> [EXERCISE]: Examine the material below. Gather every line in which the string "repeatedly" appears.

> [EXERCISE DATA]:
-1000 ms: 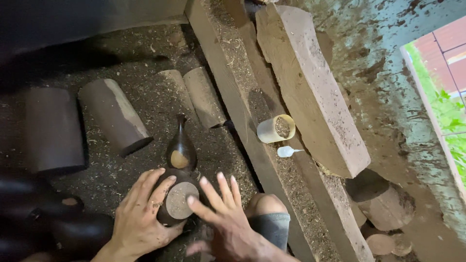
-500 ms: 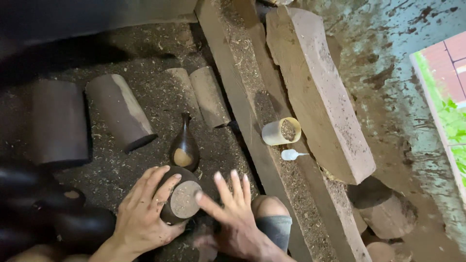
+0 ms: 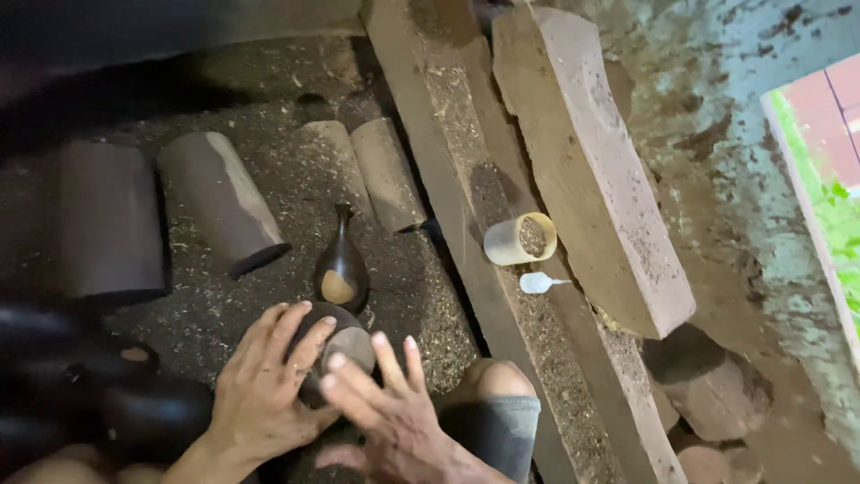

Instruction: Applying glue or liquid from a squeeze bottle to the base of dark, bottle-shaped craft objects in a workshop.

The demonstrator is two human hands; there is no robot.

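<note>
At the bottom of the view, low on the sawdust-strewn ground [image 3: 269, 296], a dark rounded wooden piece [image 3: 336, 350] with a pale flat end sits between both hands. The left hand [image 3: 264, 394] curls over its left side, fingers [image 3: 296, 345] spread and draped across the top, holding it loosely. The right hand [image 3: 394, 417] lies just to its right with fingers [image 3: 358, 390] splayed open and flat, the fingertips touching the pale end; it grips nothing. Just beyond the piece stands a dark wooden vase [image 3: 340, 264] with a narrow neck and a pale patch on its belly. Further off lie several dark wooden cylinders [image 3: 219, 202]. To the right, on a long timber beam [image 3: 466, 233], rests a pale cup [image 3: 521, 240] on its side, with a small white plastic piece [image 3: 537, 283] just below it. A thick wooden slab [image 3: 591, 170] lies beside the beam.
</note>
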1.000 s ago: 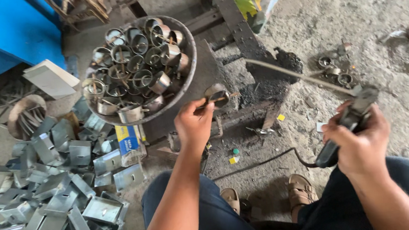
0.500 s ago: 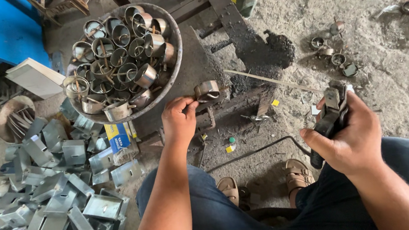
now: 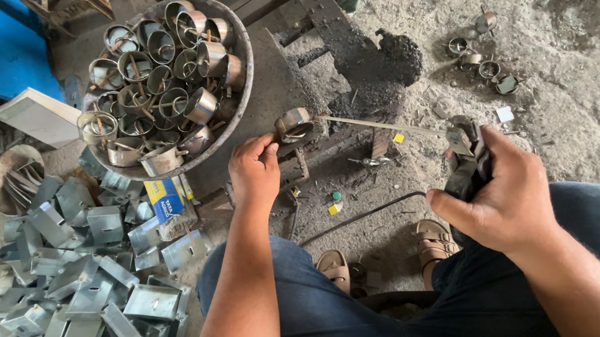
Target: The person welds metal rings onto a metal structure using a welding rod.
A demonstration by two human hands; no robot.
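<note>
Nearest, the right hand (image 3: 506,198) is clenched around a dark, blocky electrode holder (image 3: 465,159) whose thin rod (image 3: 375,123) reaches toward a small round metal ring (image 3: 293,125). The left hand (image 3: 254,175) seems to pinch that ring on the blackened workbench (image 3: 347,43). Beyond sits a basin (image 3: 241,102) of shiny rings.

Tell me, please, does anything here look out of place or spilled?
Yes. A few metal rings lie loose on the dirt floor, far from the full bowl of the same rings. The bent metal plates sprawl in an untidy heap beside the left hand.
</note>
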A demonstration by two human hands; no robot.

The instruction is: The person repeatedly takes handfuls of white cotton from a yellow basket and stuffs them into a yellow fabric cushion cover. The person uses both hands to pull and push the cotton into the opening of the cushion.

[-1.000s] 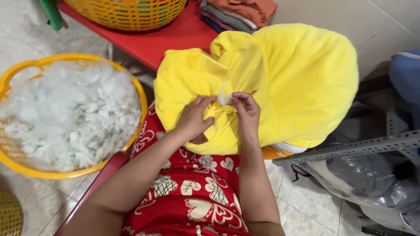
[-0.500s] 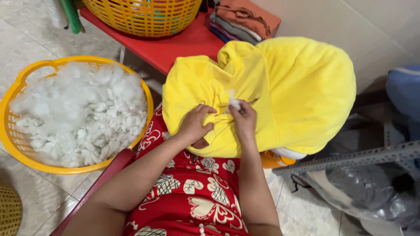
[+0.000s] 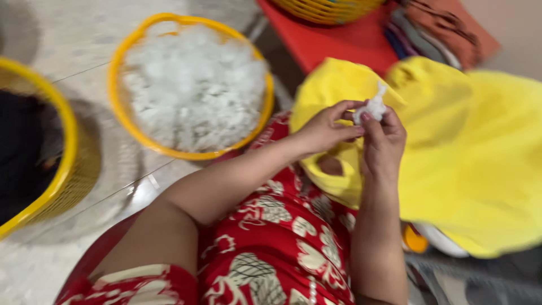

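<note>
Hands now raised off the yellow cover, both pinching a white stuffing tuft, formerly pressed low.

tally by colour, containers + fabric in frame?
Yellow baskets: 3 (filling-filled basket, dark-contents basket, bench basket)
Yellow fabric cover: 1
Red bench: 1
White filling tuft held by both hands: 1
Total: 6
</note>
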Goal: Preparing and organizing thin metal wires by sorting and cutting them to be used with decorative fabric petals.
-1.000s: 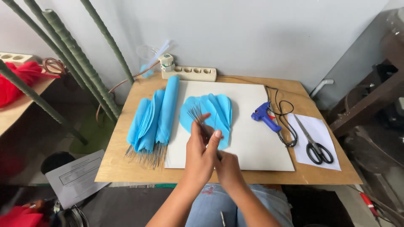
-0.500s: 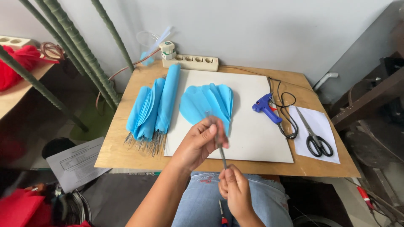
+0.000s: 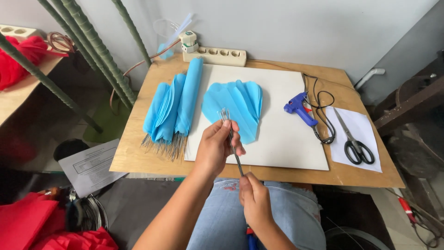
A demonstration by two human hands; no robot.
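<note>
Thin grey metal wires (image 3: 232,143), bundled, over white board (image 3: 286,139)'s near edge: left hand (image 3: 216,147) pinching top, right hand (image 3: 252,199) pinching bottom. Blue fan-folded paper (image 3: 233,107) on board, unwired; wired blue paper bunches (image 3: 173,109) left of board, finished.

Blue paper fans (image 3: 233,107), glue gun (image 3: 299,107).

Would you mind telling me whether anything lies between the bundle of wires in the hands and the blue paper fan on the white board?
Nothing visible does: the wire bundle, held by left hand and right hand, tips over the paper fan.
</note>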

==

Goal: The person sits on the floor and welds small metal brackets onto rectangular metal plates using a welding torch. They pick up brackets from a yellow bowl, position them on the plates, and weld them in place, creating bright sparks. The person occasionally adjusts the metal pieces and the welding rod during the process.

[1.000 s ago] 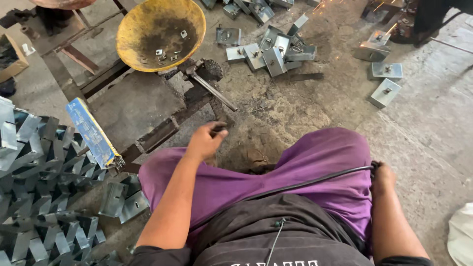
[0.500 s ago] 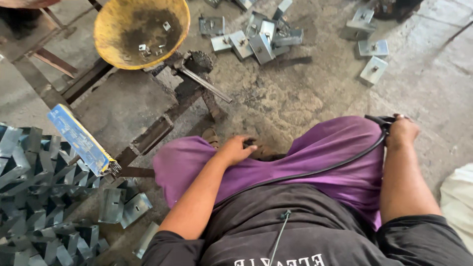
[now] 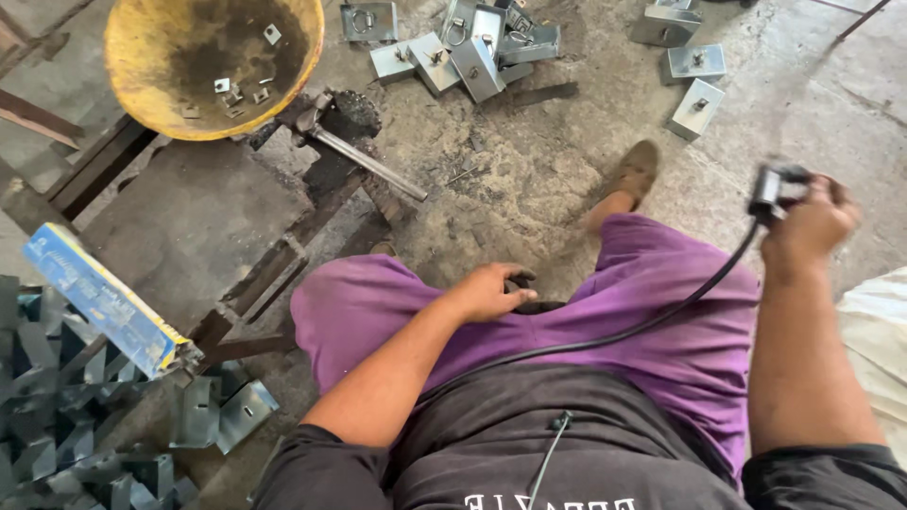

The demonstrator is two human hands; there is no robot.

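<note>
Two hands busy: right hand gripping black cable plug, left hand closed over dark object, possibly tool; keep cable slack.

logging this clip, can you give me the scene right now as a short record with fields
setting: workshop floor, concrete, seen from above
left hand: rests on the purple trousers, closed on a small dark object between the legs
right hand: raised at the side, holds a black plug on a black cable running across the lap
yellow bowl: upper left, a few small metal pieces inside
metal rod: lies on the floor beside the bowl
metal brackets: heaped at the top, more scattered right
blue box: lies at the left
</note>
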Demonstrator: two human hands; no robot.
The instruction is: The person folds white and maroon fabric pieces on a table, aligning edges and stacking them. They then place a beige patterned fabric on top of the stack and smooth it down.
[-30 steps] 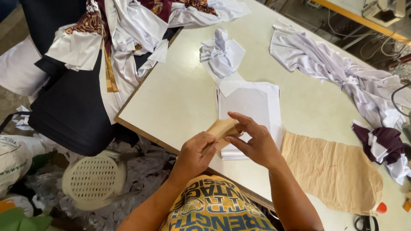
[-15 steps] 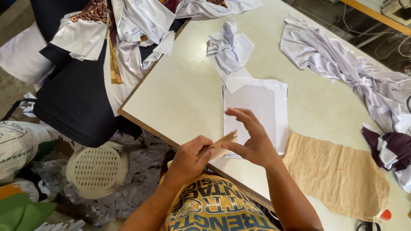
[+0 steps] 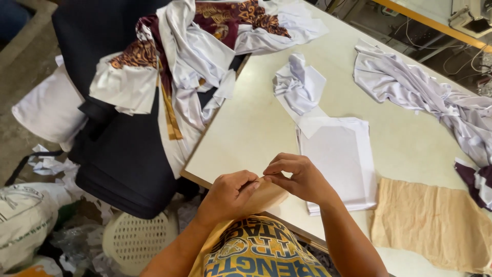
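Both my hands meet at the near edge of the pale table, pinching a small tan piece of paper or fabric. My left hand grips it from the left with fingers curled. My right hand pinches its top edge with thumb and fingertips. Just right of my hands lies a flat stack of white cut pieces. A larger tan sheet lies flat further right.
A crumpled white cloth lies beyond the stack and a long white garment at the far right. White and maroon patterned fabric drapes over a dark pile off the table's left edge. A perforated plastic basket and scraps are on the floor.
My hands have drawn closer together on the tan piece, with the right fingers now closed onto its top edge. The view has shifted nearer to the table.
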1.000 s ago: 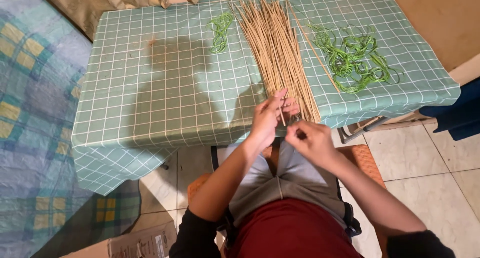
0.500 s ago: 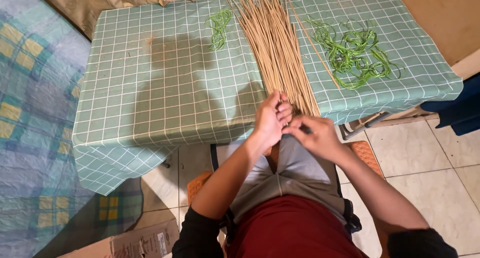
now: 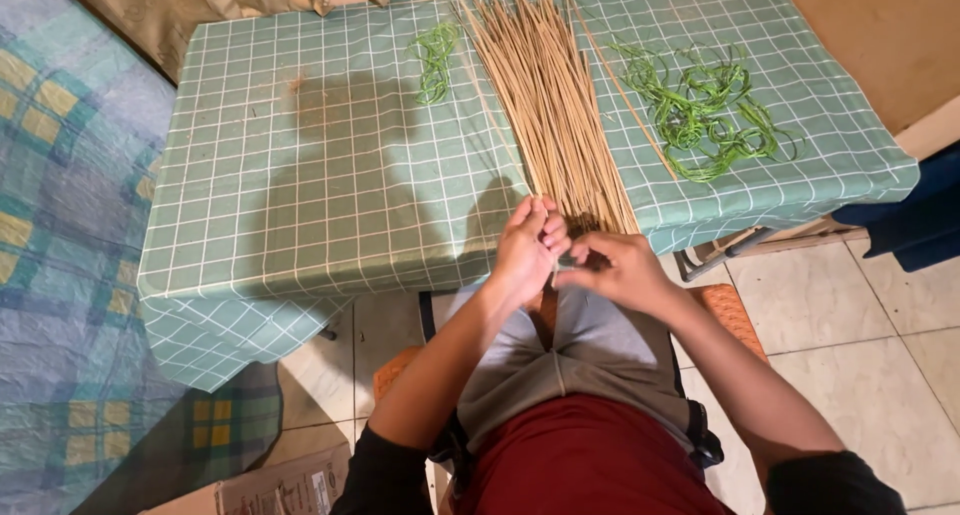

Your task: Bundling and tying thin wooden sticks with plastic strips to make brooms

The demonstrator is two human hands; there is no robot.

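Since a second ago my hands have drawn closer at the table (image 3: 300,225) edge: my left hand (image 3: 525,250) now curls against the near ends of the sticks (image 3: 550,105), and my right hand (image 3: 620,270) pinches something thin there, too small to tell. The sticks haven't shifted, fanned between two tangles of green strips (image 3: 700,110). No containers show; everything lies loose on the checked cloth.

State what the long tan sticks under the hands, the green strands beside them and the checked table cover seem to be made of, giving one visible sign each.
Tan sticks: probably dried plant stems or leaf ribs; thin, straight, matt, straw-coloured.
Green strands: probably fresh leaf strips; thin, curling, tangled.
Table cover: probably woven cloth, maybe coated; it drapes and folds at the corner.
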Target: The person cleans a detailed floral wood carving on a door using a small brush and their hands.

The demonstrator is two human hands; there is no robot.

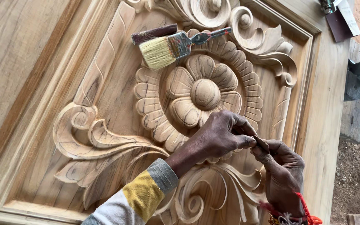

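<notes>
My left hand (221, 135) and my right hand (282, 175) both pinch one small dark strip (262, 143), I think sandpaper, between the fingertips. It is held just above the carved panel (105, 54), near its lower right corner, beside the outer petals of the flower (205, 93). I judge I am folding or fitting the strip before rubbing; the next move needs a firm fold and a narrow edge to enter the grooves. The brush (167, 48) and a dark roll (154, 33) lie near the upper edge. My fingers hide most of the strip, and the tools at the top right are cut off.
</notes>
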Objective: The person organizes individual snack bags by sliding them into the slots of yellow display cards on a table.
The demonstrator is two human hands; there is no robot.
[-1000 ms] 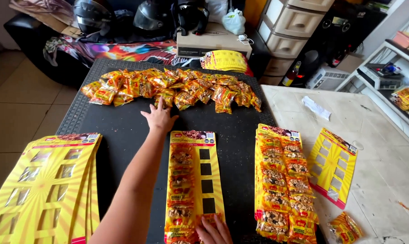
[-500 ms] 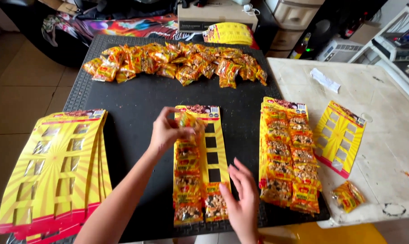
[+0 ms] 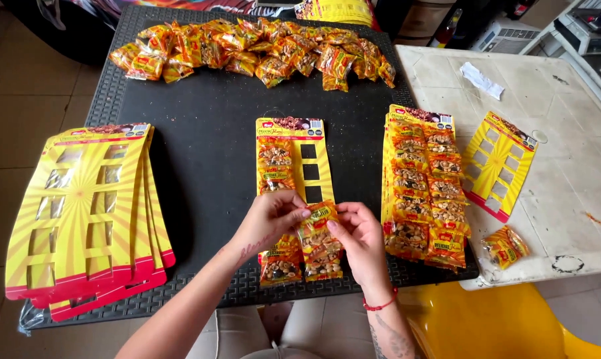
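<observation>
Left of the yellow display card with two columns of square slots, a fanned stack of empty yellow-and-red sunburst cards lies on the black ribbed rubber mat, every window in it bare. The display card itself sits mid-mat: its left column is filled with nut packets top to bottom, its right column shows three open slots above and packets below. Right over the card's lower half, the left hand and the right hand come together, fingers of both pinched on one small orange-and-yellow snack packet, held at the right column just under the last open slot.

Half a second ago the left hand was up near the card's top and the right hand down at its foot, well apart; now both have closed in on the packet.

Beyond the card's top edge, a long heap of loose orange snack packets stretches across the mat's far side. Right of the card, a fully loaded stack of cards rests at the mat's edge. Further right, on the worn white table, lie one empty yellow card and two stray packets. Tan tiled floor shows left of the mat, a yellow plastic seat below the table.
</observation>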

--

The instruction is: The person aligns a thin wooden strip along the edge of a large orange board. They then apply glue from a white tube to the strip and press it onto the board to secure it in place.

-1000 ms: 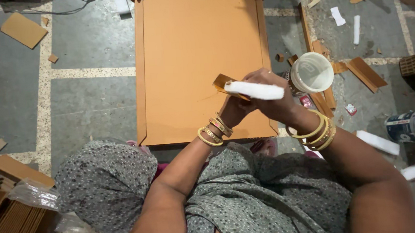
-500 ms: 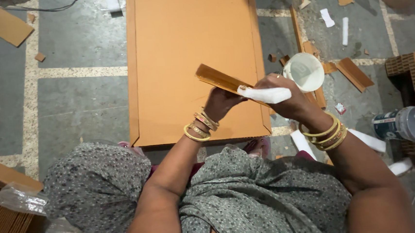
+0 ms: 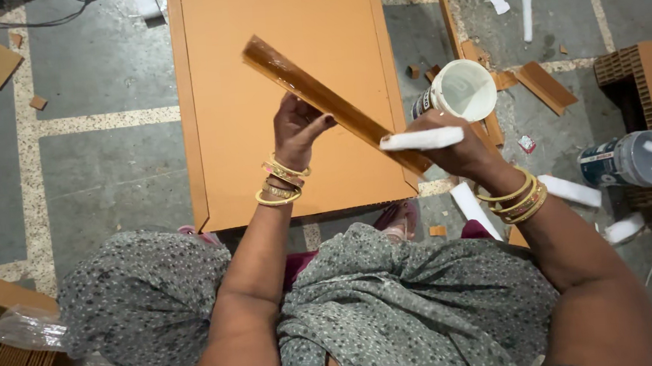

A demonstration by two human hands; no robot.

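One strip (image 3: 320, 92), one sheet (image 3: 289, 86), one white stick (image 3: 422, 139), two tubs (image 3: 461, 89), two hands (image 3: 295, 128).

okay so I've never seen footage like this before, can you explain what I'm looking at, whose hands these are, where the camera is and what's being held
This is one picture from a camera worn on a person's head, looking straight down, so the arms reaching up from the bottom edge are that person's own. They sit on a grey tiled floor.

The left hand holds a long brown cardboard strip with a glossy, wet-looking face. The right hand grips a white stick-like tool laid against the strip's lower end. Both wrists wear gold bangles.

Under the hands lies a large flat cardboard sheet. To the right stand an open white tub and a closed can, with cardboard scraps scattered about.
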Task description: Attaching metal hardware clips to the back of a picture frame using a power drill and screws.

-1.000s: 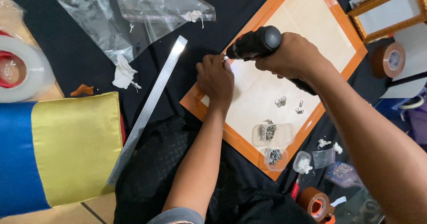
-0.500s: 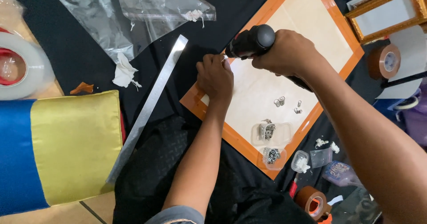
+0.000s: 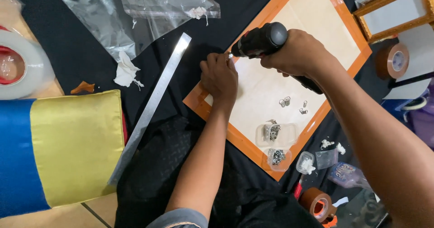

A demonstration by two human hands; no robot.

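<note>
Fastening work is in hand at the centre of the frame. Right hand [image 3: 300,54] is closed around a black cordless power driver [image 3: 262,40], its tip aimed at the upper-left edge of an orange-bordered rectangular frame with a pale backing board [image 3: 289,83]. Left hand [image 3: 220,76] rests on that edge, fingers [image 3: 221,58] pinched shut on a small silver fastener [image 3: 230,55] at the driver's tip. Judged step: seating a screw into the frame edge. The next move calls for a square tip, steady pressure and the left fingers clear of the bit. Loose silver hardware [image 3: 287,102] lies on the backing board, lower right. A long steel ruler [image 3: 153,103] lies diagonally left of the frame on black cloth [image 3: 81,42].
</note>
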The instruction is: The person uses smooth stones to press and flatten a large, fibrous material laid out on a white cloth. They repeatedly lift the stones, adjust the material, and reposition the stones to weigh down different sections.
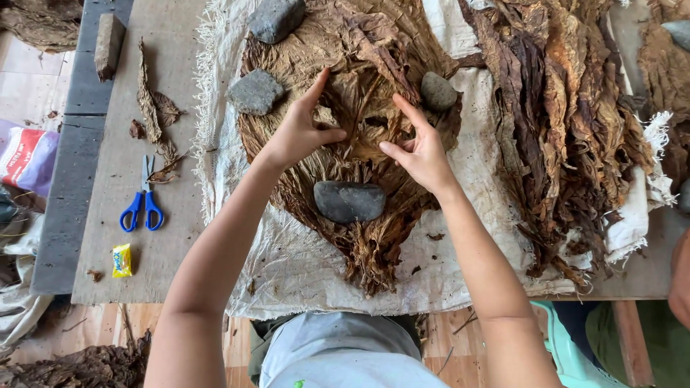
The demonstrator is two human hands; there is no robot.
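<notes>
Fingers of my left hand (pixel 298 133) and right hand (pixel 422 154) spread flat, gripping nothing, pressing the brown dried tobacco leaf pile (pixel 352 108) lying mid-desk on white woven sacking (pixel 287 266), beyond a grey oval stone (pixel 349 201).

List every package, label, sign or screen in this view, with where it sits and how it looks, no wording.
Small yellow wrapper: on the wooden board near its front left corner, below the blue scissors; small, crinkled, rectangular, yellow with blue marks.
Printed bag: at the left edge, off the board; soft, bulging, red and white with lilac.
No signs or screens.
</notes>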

> [REPLY]:
The instruction is: The person repeatedly takes handfuls of white cotton from a yellow basket and stuffs them into a yellow fabric cushion cover. The person uses both hands to pull and push the cotton into the opening of the cushion.
The instruction is: The person uses smooth stones to press and flatten a large, fibrous material laid out on a white cloth. They repeatedly lift the stones, adjust the material, and reposition the stones to weigh down different sections.

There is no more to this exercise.